If the angry, violent fellow truly knew “completeness“, truly had “no hole in need of filling“, “nothing lacking” everything “complete just as it is” … well, he simply would not have need to do violence, stealing and take drugs to cover his inner pain.
Soto Zen folks say that every moment of Zazen is complete, sacred, a perfect action, with not one thing to add, not one thing to take away. When we sit Zazen, we are a Buddha sitting. In such way, we come to taste all of this life and world as sacred, a jewel, with not one thing to add, not one thing to take away from it.

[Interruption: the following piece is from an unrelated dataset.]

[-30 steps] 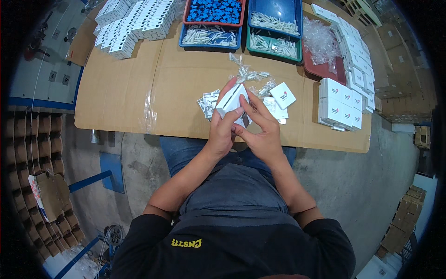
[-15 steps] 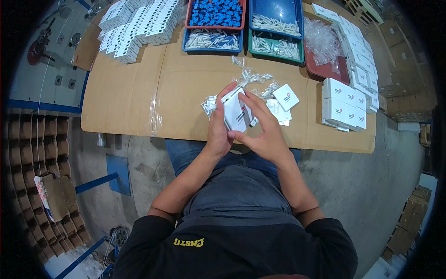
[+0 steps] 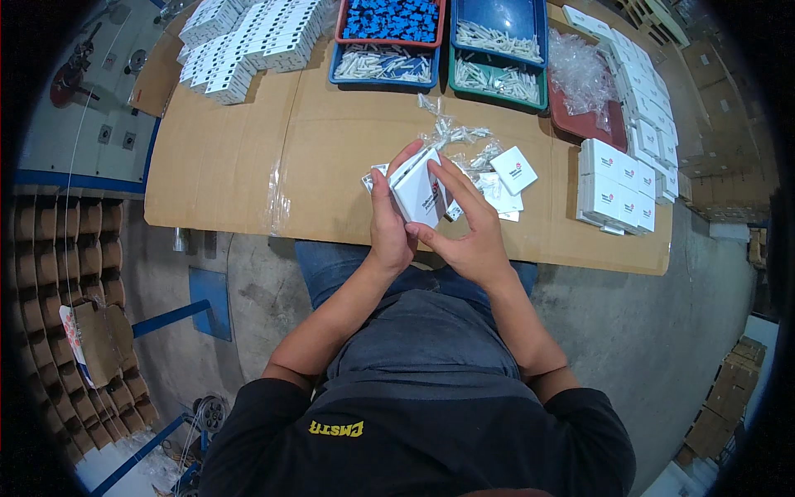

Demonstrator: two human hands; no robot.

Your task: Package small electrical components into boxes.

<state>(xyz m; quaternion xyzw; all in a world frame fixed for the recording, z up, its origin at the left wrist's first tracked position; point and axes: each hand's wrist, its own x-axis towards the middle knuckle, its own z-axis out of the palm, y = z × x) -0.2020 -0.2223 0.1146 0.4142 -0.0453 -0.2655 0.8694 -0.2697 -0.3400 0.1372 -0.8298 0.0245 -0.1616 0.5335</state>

The excess desire, anger, jealousy, divided thinking is precisely what keeps the person from experiencing and realizing such completeness and "nothing to change."
As I posted elsewhere today: Remember that Dogen not only said that, in Practice, there is "no place to go and nothing to attain."
He also said "Practice never ends" and is in each moment, of endless depths. A Koan.
"Nothing in need of changing," does not mean, "don't change what you want to change." Another aspect of practice is seeing in the moment what needs to be done.
Gassho, sat today
求道芸化 Kyūdō Geika
I am just a priest-in-training, please do not take anything I say as a teaching.
I wonder, reading this, if trying to literally answer the question could not be a remedy to the question. Like : "what is next" ? I mean, what is it really, what does next mean ?
I wonder, reading this, if trying to literally answer the question could not be a remedy to the question. Like : "what is next" ? I mean, what is it really, what does next mean ?
Gassho,
Uggy,
Sat today
Even thinking about that. huh? What does all your thinking about stuff, such as "what is 'what is next''' mean?